Omit the images, then output each of the records below exactly.

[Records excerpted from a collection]
■ ■ ■ ■ ■

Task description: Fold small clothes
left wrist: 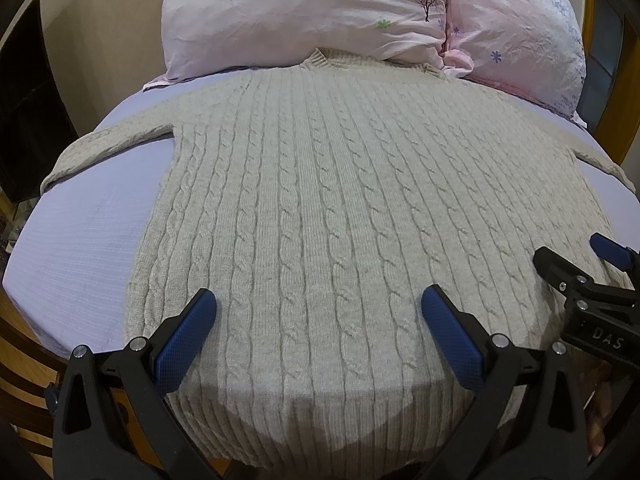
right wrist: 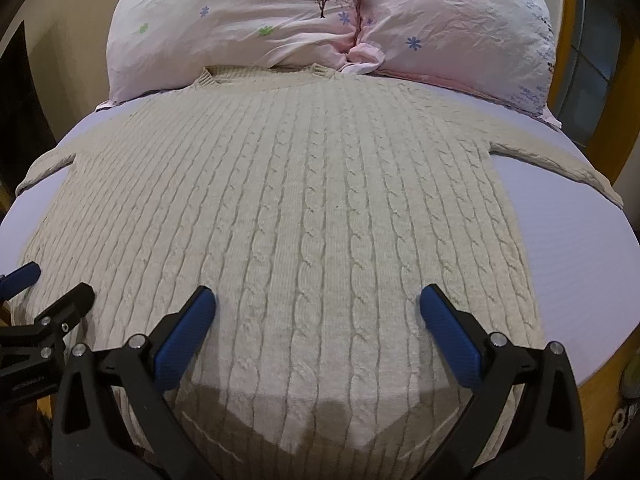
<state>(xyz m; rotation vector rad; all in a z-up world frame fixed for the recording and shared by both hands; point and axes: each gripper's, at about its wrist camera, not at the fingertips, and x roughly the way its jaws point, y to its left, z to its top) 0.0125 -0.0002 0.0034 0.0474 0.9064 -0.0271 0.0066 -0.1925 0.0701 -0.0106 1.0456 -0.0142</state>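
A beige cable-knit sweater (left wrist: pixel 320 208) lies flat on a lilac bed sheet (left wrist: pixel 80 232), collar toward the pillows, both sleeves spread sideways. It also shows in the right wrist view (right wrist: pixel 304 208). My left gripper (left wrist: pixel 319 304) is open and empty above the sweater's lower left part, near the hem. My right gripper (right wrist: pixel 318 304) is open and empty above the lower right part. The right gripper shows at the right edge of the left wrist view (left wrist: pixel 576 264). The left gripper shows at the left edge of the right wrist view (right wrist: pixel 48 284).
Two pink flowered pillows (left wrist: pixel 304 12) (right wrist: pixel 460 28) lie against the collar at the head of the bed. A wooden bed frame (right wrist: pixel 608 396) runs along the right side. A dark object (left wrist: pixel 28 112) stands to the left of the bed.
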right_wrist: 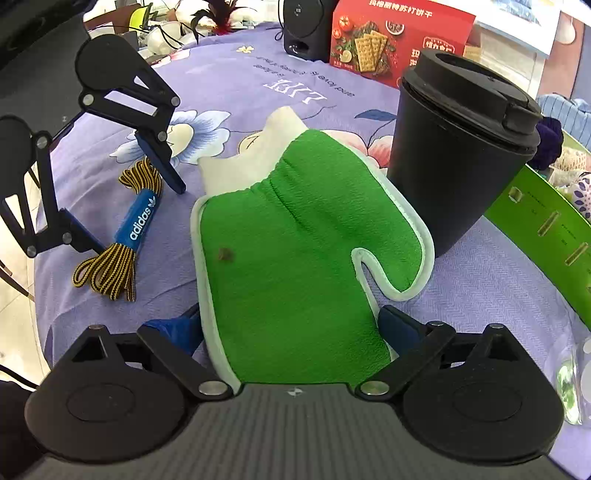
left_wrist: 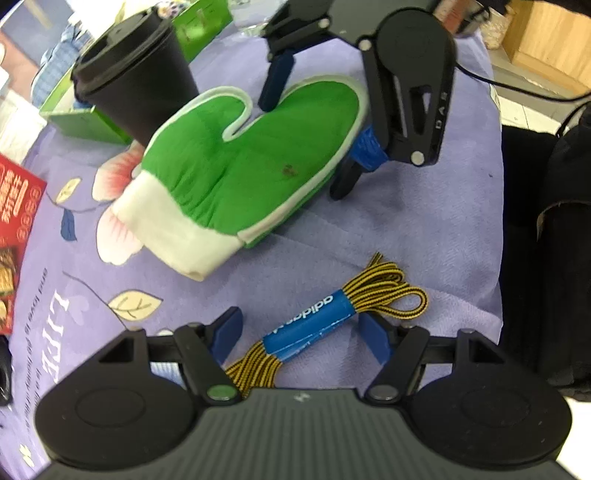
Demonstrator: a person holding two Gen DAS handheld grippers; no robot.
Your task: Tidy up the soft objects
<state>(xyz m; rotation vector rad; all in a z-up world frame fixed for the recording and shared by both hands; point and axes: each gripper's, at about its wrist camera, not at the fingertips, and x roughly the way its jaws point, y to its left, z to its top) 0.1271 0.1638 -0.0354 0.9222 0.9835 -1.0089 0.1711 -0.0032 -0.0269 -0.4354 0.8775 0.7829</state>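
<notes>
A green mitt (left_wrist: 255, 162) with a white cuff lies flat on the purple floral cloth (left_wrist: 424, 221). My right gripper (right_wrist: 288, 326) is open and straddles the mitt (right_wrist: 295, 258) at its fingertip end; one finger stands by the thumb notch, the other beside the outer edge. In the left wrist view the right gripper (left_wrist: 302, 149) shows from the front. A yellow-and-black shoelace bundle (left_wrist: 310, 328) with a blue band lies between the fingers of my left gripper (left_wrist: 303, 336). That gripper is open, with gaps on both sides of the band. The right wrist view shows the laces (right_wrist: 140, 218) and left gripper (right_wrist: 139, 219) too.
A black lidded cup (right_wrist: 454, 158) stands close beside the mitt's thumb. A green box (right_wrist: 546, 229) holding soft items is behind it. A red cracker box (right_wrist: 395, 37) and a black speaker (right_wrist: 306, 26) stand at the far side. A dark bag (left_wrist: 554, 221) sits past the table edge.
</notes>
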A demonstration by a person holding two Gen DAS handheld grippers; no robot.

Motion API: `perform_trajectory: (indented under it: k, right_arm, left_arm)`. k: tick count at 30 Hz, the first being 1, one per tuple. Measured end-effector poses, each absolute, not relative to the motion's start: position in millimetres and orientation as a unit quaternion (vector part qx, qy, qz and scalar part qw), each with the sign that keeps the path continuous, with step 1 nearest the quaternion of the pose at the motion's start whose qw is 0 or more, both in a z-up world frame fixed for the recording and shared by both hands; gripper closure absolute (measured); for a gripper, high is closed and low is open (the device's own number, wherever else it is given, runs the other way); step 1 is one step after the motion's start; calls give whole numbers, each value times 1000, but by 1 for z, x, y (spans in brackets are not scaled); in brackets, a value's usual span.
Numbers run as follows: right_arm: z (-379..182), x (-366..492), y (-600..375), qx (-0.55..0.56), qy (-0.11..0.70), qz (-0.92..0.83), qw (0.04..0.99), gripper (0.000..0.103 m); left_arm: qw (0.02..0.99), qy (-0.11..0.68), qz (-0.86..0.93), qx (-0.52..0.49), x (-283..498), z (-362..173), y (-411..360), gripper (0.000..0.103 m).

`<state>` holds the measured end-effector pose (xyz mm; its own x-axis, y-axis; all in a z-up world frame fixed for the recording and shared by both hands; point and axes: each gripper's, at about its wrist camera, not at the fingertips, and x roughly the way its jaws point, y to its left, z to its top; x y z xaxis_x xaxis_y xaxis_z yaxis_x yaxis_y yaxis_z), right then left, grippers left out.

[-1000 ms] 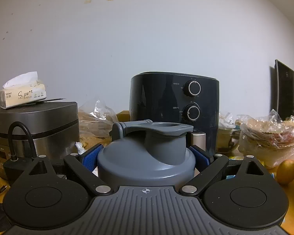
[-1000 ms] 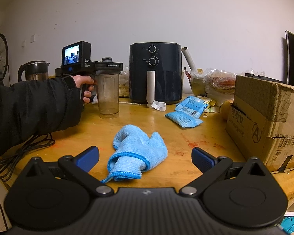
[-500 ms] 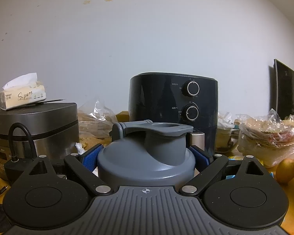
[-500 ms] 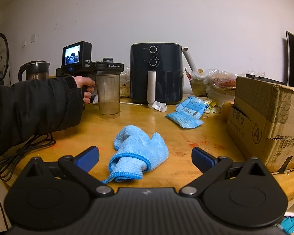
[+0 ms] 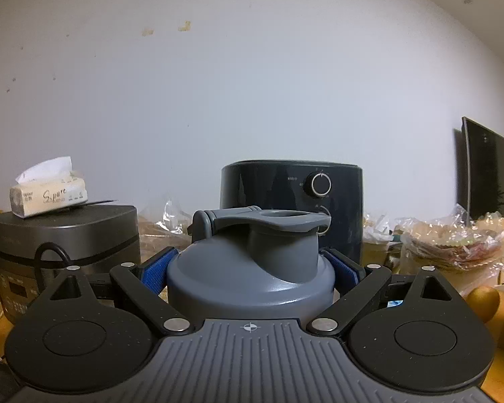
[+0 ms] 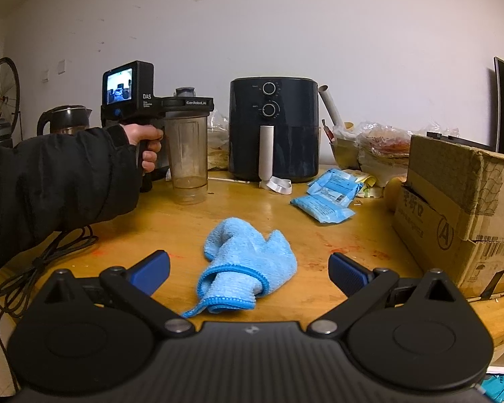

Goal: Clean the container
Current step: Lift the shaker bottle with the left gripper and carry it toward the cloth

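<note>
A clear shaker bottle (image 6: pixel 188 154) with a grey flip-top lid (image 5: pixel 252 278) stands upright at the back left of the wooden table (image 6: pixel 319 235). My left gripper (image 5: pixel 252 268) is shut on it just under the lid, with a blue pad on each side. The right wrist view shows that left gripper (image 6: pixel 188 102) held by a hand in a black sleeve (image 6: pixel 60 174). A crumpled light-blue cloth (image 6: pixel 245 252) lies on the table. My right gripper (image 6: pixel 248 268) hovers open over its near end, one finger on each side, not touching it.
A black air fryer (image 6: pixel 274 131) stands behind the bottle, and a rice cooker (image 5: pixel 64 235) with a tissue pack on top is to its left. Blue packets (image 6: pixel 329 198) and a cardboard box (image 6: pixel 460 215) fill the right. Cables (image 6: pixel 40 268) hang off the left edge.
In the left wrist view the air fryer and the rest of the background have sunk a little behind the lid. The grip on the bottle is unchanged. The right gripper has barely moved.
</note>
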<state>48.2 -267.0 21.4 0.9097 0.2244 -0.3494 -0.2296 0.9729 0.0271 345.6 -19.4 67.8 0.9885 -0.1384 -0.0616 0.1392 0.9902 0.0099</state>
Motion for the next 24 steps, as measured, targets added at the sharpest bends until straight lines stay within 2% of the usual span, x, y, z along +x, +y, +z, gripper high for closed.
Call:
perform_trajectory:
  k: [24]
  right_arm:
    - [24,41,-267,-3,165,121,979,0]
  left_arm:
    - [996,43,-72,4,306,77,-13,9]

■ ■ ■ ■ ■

### Task output
Task description: Fold small clothes
left wrist: 
right wrist: 
<state>(xyz m; rotation vector rad; all in a z-up world frame fixed for the recording and shared by both hands; point and axes: each gripper's, at about its wrist camera, not at the fingertips, and x roughly the way its jaws point, y to its left, z to its top) 0.0125 -0.0002 0.0034 0.0474 0.9064 -0.0271 0.0066 -0.1925 0.0701 -0.0106 1.0456 -0.0142</state>
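A beige cable-knit sweater (left wrist: pixel 320 208) lies flat on a lilac bed sheet (left wrist: pixel 80 232), collar toward the pillows, both sleeves spread sideways. It also shows in the right wrist view (right wrist: pixel 304 208). My left gripper (left wrist: pixel 319 304) is open and empty above the sweater's lower left part, near the hem. My right gripper (right wrist: pixel 318 304) is open and empty above the lower right part. The right gripper shows at the right edge of the left wrist view (left wrist: pixel 576 264). The left gripper shows at the left edge of the right wrist view (right wrist: pixel 48 284).
Two pink flowered pillows (left wrist: pixel 304 12) (right wrist: pixel 460 28) lie against the collar at the head of the bed. A wooden bed frame (right wrist: pixel 608 396) runs along the right side. A dark object (left wrist: pixel 28 112) stands to the left of the bed.
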right_wrist: 
left_wrist: 
Demonstrator: a person holding two Gen DAS handheld grippers; no robot.
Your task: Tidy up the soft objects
<state>(xyz m; rotation vector rad; all in a z-up world frame fixed for the recording and shared by both hands; point and axes: each gripper's, at about its wrist camera, not at the fingertips, and x roughly the way its jaws point, y to its left, z to its top) 0.1271 0.1638 -0.0354 0.9222 0.9835 -1.0089 0.1711 -0.0032 -0.0269 -0.4354 0.8775 0.7829</state>
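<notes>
A green mitt (left_wrist: 255, 162) with a white cuff lies flat on the purple floral cloth (left_wrist: 424, 221). My right gripper (right_wrist: 288, 326) is open and straddles the mitt (right_wrist: 295, 258) at its fingertip end; one finger stands by the thumb notch, the other beside the outer edge. In the left wrist view the right gripper (left_wrist: 302, 149) shows from the front. A yellow-and-black shoelace bundle (left_wrist: 310, 328) with a blue band lies between the fingers of my left gripper (left_wrist: 303, 336). That gripper is open, with gaps on both sides of the band. The right wrist view shows the laces (right_wrist: 140, 218) and left gripper (right_wrist: 139, 219) too.
A black lidded cup (right_wrist: 454, 158) stands close beside the mitt's thumb. A green box (right_wrist: 546, 229) holding soft items is behind it. A red cracker box (right_wrist: 395, 37) and a black speaker (right_wrist: 306, 26) stand at the far side. A dark bag (left_wrist: 554, 221) sits past the table edge.
</notes>
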A demonstration by a person holding two Gen DAS handheld grippers; no robot.

Motion API: `perform_trajectory: (indented under it: k, right_arm, left_arm)`. k: tick count at 30 Hz, the first being 1, one per tuple. Measured end-effector poses, each absolute, not relative to the motion's start: position in millimetres and orientation as a unit quaternion (vector part qx, qy, qz and scalar part qw), each with the sign that keeps the path continuous, with step 1 nearest the quaternion of the pose at the motion's start whose qw is 0 or more, both in a z-up world frame fixed for the recording and shared by both hands; gripper closure absolute (measured); for a gripper, high is closed and low is open (the device's own number, wherever else it is given, runs the other way); step 1 is one step after the motion's start; calls give whole numbers, each value times 1000, but by 1 for z, x, y (spans in brackets are not scaled); in brackets, a value's usual span.
Numbers run as follows: right_arm: z (-379..182), x (-366..492), y (-600..375), qx (-0.55..0.56), qy (-0.11..0.70), qz (-0.92..0.83), qw (0.04..0.99), gripper (0.000..0.103 m); left_arm: qw (0.02..0.99), qy (-0.11..0.68), qz (-0.86..0.93), qx (-0.52..0.49), x (-283..498), z (-362..173), y (-411..360), gripper (0.000..0.103 m).

`<state>` holds the measured end-effector pose (xyz mm; its own x-axis, y-axis; all in a z-up world frame fixed for the recording and shared by both hands; point and axes: each gripper's, at about its wrist camera, not at the fingertips, and x roughly the way its jaws point, y to its left, z to its top; x y z xaxis_x xaxis_y xaxis_z yaxis_x yaxis_y yaxis_z), right then left, grippers left out.

[-1000 ms] 
[-1000 ms] 
[-500 ms] 
[-500 ms] 
[+0 ms] 
[+0 ms] 

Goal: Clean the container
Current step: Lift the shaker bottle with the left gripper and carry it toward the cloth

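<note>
A clear shaker bottle (image 6: pixel 188 154) with a grey flip-top lid (image 5: pixel 252 278) stands upright at the back left of the wooden table (image 6: pixel 319 235). My left gripper (image 5: pixel 252 268) is shut on it just under the lid, with a blue pad on each side. The right wrist view shows that left gripper (image 6: pixel 188 102) held by a hand in a black sleeve (image 6: pixel 60 174). A crumpled light-blue cloth (image 6: pixel 245 252) lies on the table. My right gripper (image 6: pixel 248 268) hovers open over its near end, one finger on each side, not touching it.
A black air fryer (image 6: pixel 274 131) stands behind the bottle, and a rice cooker (image 5: pixel 64 235) with a tissue pack on top is to its left. Blue packets (image 6: pixel 329 198) and a cardboard box (image 6: pixel 460 215) fill the right. Cables (image 6: pixel 40 268) hang off the left edge.
In the left wrist view the air fryer and the rest of the background have sunk a little behind the lid. The grip on the bottle is unchanged. The right gripper has barely moved.
</note>
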<state>48.2 -267.0 21.4 0.9097 0.2244 -0.3494 -0.2296 0.9729 0.0271 345.6 -19.4 67.8 0.9885 -0.1384 -0.0616 0.1392 0.9902 0.0099</state>
Motion for the next 24 steps, as measured, targets added at the sharpest bends until straight lines stay within 2% of the usual span, x, y, z along +x, +y, +z, gripper high for closed.
Call:
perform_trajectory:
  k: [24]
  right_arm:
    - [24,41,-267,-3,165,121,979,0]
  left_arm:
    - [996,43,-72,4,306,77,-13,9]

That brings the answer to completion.